Artificial intelligence (AI) is probably the biggest commercial opportunity in today’s economy. What does it mean for us as product managers?
We all use AI or machine learning (ML)-driven products almost every day, and the number of these products will be growing exponentially over the next couple of years. According to Crunchbase, in 2018 there were 5,000 startups relying on machine learning for their main and ancillary applications, products, and services. Just one year later, there have been almost 9,000 of them.
Artificial intelligence is considered the fourth industrial revolution.
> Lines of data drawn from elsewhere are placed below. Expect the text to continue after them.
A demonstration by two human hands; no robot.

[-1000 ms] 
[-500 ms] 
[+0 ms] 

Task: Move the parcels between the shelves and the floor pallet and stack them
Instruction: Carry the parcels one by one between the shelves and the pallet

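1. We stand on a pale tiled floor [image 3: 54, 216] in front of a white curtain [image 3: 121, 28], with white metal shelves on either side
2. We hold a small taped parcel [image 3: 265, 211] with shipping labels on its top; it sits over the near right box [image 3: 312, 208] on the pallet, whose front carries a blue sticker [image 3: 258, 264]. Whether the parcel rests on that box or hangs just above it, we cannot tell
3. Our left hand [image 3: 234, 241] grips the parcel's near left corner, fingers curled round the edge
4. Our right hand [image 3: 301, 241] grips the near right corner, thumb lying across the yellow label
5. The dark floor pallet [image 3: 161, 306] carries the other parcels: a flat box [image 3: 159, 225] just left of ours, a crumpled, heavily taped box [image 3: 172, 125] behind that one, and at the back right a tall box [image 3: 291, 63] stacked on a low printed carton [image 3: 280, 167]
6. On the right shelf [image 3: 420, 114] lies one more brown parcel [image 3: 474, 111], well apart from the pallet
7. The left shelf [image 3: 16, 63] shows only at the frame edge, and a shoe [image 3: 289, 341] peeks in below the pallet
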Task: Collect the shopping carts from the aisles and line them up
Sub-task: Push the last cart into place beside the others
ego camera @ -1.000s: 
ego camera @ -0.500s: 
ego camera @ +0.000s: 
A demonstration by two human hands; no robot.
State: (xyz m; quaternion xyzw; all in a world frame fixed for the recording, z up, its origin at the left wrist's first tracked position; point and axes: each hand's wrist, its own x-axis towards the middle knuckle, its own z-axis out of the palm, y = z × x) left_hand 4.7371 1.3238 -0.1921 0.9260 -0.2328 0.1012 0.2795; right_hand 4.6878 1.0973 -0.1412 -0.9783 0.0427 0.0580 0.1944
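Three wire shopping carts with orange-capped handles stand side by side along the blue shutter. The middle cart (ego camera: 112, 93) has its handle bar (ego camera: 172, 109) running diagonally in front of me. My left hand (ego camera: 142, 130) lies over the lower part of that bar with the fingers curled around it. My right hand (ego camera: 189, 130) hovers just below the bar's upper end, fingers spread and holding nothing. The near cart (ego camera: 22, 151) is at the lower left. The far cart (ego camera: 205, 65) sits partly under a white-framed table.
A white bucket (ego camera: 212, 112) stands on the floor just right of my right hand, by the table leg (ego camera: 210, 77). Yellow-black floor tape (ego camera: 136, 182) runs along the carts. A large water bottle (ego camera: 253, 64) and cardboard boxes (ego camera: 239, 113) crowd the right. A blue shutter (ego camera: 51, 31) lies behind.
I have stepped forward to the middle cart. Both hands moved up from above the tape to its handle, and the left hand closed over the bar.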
By 2030, it is expected to contribute $15.7 trillion to global GDP, “making it the biggest commercial opportunity in today’s fast changing economy”, according to a recent report by PwC. And, like all industrial revolutions, it will have a great impact not only on our economy, but all other aspects of our lives.
What does it mean for us as product managers? Firstly, as business owners realise the impact of AI and integrate it into key business processes, it will be increasingly important to understand at least some AI basics, even for those who don’t work with AI products. Secondly, as great product managers are also great capacity builders for their teams, you should start looking for opportunities that AI can present for your product.
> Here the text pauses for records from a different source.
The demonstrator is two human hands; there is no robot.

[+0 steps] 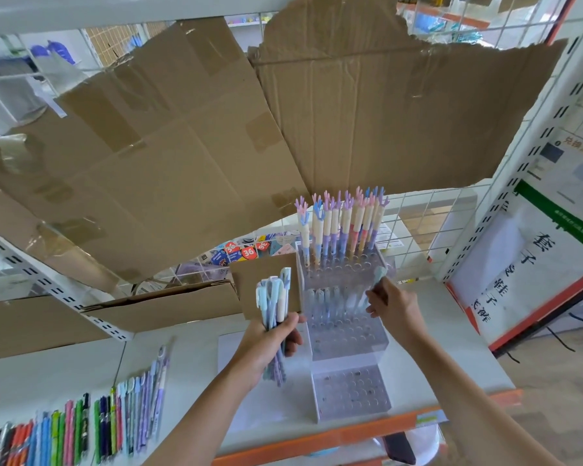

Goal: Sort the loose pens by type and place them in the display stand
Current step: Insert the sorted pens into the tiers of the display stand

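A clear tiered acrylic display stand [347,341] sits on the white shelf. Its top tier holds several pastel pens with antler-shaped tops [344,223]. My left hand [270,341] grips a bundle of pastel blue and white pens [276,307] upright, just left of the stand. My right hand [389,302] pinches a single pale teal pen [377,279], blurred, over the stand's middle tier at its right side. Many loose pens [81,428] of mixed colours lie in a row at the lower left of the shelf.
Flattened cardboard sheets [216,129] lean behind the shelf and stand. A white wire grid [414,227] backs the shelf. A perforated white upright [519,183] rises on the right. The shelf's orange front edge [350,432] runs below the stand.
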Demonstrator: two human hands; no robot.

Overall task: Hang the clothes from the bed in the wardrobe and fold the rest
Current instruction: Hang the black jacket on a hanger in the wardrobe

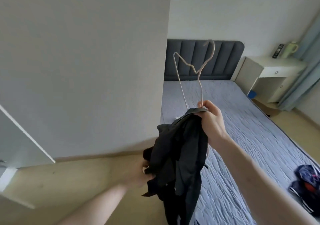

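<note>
The tall white wardrobe [83,60] filled the upper left of the frame, its pale door edge running down toward the lower left. The bed with the quilted lilac-grey cover [225,120] stretched from the centre to the right edge, its dark grey padded headboard [204,58] at top centre. A small heap of dark blue and red clothing [306,183] lay on the cover at the lower right, well apart from both hands.

At frame centre hung the black garment [181,155], bunched and drooping, its long axis running down from the upper hand past the bottom edge. The right hand [210,119] pinched its top edge together with the thin pale wire hanger [194,68], fingers curled around both. The hanger stood nearly upright above that hand, hook at the top against the headboard, its far end lost in the cloth.

The left hand [138,171] was lower and to the left, gripping a fold at the garment's side, partly hidden by fabric.

The garment seemed not yet seated on the hanger. The left hand lay nearer the loose cloth and would likely have to spread it, while the wardrobe lay to the left of both hands.
</note>
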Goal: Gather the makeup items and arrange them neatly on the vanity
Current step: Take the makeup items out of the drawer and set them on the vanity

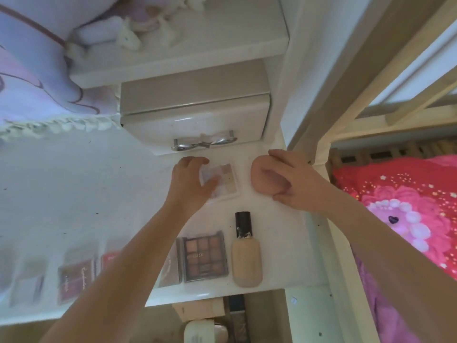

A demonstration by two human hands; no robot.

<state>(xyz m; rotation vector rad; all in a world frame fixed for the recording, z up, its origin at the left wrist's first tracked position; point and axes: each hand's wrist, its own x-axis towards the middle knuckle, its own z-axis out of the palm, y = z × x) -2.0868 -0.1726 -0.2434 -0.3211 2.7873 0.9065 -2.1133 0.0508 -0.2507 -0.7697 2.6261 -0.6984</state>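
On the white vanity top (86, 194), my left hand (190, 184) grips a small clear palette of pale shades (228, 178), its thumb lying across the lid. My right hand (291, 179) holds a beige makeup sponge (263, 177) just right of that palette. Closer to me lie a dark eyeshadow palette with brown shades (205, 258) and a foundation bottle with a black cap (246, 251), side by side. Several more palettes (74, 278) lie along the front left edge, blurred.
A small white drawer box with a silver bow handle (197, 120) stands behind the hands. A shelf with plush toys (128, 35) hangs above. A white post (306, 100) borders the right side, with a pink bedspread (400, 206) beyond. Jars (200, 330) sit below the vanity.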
I’d like to share five lessons from my experience that can help you start your own journey.
Lesson 1: Understand the Problem You’re Trying to Solve with ML
Each product development process starts with identifying the right problem to solve: you all remember that users don’t buy a drill for a drill itself or for a beautiful hole that this drill can make, they buy it for a nice dining room they want to decorate with a picture. But with machine learning the solution itself is so exciting and novel that it’s tempting to forget to ask yourself why you need it in the first place. When a new iPhone comes out, for some people it’s more about joining the hype and standing in the queue than about new functionality.
From my experience, the problems that ML can help to solve usually fall into one of these buckets below:
Could we make the user experience more tailored and personalised?
Imagine that you’re going to a coffee shop. Which would you prefer: one where a barista knows your name and your favourite drink and your favourite music is playing, or one where everything is made for an average customer? For a long time we were building products for the majority – that’s how mass production works – but in a world where personalisation becomes possible at scale, we can and should build for everyone.
People have a limited budget, not only when it comes to money, but attention as well. At Workplace, where I work, News Feed helps people connect to the most relevant work updates so that when they have only one minute to spend, they would read the most important piece of content they should know about.
To identify these issues, you would usually need to combine observation and data analysis. In the case of the News Feed, this would mean asking if people have a lot of new posts that they don’t go through. If so, ranking could help. Or do they have very few posts in their inventory but there is much more discovery content available? If so, it’s probably a recommendation problem.
Could we make the user experience safer?
Spam engines are the most famous example here but there is much more. Anomaly detection is used to identify suspicious bank transactions or fake accounts. Integrity classifiers allow to flag harmful or malicious user-generated content. Previously, most of these things required a lot of human effort, and now given the enormous growth of the digital world would be impossible without ML.
To identify these issues, you would need to do a very thorough risk analysis and understand the potential implications for your product.
Could we help users to achieve their goals easier or faster?
Can I reduce a number of steps to complete a task? For example, if I need to write an email, there is an autocomplete feature that enables me to do it faster. If I need to buy food for a week, there is a section “With this product customers usually buy…”.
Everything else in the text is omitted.